THE TASK:
Please repeat the lines below, exactly and only, from the one that holds "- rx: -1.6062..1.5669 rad" through the one that holds "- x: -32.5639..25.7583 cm".
┄┄┄┄┄┄┄┄┄┄┄┄┄┄┄┄┄┄┄┄
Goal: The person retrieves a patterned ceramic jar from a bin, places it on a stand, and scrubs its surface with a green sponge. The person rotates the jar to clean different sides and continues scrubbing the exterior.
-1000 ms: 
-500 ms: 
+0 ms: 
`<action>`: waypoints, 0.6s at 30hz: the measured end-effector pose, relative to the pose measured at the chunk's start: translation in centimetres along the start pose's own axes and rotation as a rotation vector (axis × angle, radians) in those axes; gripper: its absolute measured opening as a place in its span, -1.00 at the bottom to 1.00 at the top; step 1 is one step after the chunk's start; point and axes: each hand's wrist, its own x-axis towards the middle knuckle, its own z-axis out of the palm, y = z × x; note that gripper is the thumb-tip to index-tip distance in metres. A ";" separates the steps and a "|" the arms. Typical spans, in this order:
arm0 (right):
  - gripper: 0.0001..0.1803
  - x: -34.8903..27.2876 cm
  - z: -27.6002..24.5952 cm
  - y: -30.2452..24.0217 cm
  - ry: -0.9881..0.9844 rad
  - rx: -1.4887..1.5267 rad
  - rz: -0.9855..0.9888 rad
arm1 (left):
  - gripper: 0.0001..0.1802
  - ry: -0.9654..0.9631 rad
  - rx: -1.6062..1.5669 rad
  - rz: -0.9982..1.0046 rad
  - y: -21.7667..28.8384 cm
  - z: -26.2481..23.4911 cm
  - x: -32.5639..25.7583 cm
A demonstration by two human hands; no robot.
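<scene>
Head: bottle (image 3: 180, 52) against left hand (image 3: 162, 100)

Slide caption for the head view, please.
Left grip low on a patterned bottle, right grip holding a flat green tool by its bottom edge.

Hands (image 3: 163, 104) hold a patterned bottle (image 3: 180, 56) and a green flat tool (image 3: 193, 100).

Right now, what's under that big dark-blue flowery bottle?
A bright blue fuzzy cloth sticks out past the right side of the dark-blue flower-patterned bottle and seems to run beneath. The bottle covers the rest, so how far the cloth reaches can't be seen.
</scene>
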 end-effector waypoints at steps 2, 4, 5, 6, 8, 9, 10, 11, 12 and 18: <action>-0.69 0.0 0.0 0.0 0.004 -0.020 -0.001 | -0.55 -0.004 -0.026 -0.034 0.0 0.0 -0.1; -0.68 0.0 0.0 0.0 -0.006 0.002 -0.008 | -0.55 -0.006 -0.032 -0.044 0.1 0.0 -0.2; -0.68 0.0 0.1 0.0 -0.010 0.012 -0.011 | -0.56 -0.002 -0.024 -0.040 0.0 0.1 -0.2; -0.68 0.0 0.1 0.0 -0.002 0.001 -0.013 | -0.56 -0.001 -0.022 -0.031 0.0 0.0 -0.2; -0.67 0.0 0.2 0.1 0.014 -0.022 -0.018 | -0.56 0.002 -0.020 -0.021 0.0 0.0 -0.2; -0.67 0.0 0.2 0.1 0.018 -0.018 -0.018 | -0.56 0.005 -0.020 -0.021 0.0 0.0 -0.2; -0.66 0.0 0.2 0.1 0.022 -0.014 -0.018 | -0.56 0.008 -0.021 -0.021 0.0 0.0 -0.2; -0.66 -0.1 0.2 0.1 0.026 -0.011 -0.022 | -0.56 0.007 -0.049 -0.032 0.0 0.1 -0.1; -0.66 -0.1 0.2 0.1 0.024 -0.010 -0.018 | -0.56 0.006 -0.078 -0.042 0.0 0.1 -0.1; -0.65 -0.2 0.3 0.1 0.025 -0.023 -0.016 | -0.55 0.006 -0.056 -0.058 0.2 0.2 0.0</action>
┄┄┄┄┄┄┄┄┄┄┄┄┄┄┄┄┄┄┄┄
RESULT OF THE TASK:
  - rx: -1.6062..1.5669 rad
  - rz: -0.9982..1.0046 rad
  - y: -21.7667..28.8384 cm
  - z: -26.2481..23.4911 cm
  - x: -32.5639..25.7583 cm

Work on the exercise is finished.